At the time I remember thinking, this just goes to show how much they hate us. They aren't willing to unload an empty building, take our sale price, and call it a day. They actively want us to be homeless. They would rather their churches became mosques (I believe one) and bars, than for them to become homes for Anglican worship as they were intended to be.
Today, I read that a church in my diocese has been offered such a "settlement." TEC tells them they can buy the building that is by all logical rights already theirs IF they disaffiliate with the Anglican Church in North America and any churches they plant have to be non-Anglican Churches. To his credit, Archbishop Duncan used the magic words: "It is our sincere hope that The Episcopal Church will stop these abusive and unconstitutional practices so that St. Philip’s can move forward with its mission and ministry."
Abusive is right. To tell a congregation of faithful people that they have to buy the church they built with their own funds and hands is abusive. To drag them into court for settlement fees, which are surely substantial, is abusive. To attempt to manipulate their affiliations after they have left your jurisdiction is abusive. And to impose your own restrictions on their free exercise of religion is absolutely abusive AND unconstitutional. They can't expect a court of law to uphold this for them, so unless the parties involved freely agree to be abused, the idea would have no teeth.
And unfortunately it could be seen as a precedent. If the church in question agrees to be thus abused and manipulated, it will appear that the rest of us consider this an acceptable option. If the courts approve such a blatantly unconstitutional settlement, it will be clear that the courts consider this an acceptable option. And frankly this is far from acceptable. So let me just say now, on behalf of me and my house (which means zilch since my house isn't up for grabs and my jurisdiction doesn't extend beyond my back yard... but someone has to put the words out there):
Dear TEC: We are not willing to roll over and be abused. We follow a Lord who was crucified and buried, but not before his time. You can come after us all you want, but we refuse to simply hand over what is not yours, which we hold in stewardship for our Lord and his faithful people. If you think you have a case against us, we ask that you obey the laws of this land and not impose on our affiliations, free exercise of religion, freedom of speech, and liberty of private property ownership on behalf of congregating church bodies. We ask that you keep your blatant loathing of our governing bodies from clouding your eyes to basic fairness and decency. It is clear that you are becoming consumed in your hatred; we vow to love you as Christ commands but admit we are having trouble living out that calling if you insist on treating us with abuse, contempt, and inappropriate attempts to claim what is not yours. We will not negotiate with modern litigious terrorism. We are willing to risk all for what is simply right. Our Lord did no less and much more. If necessary, we will just have to wish you luck heating empty buildings. It gets cold here in the winter and most of them leak heat like a seive.

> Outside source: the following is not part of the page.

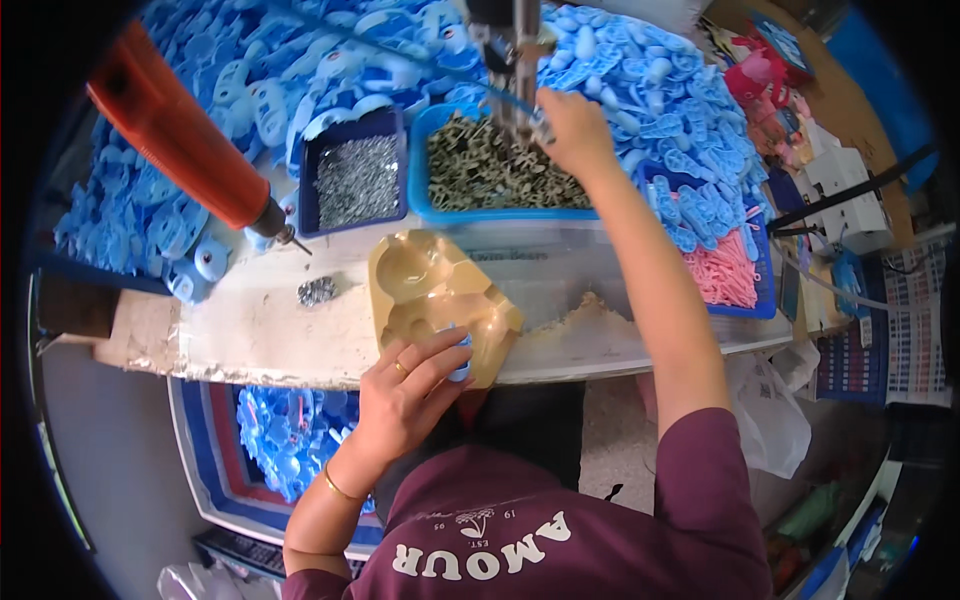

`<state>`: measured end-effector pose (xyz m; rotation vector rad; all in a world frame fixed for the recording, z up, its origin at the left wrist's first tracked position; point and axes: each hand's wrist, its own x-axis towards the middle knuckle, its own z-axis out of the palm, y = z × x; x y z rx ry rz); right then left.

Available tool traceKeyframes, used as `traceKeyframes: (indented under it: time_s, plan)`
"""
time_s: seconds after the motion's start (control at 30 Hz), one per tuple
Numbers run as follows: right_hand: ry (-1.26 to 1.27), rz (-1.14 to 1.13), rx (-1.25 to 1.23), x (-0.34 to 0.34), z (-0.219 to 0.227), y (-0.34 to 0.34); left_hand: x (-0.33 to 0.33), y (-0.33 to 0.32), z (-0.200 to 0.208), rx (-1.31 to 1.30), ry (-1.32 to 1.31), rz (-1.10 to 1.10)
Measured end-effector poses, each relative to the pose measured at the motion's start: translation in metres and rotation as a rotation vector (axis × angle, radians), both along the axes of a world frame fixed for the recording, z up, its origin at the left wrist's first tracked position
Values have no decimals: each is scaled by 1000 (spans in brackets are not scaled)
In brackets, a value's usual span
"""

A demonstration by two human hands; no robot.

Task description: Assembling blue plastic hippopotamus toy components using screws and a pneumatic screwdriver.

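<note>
My left hand (415,385) is closed on a small light-blue plastic part (460,362), holding it at the near edge of a tan moulded holder (425,275) with rounded hollows. The fingers cover much of that part. Farther off, my right hand (578,135) has its fingers bent beside an upright metal tool (520,60), above the right side of a light-blue tray (510,214) of small dull metal pieces (480,165). What those fingers grip, if anything, is hidden. An orange power screwdriver (185,125) hangs at the left, its bit pointing down toward the table.
A dark-blue tray (402,205) holds small silver screws (355,180); a little screw pile (317,290) lies nearby. Blue plastic shells (270,70) heap up behind. At the right, a blue basket (762,285) carries pink sticks (722,270). Below the table edge, a bin holds blue parts (295,430).
</note>
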<state>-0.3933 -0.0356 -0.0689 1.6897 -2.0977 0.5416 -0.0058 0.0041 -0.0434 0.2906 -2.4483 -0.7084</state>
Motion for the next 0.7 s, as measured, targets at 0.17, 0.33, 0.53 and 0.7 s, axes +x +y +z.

This needs to be over; we walked away two years ago. Since then, local Episcopalians and Anglicans have been working to to repair our friendships and joint ministries. We're doing pretty well with that. Your lawsuits just open old wounds, which seems to give you pleasure. None of my friends, on either side, is interested in the suffering you insist upon. Just leave us in peace and we'll do the same for you.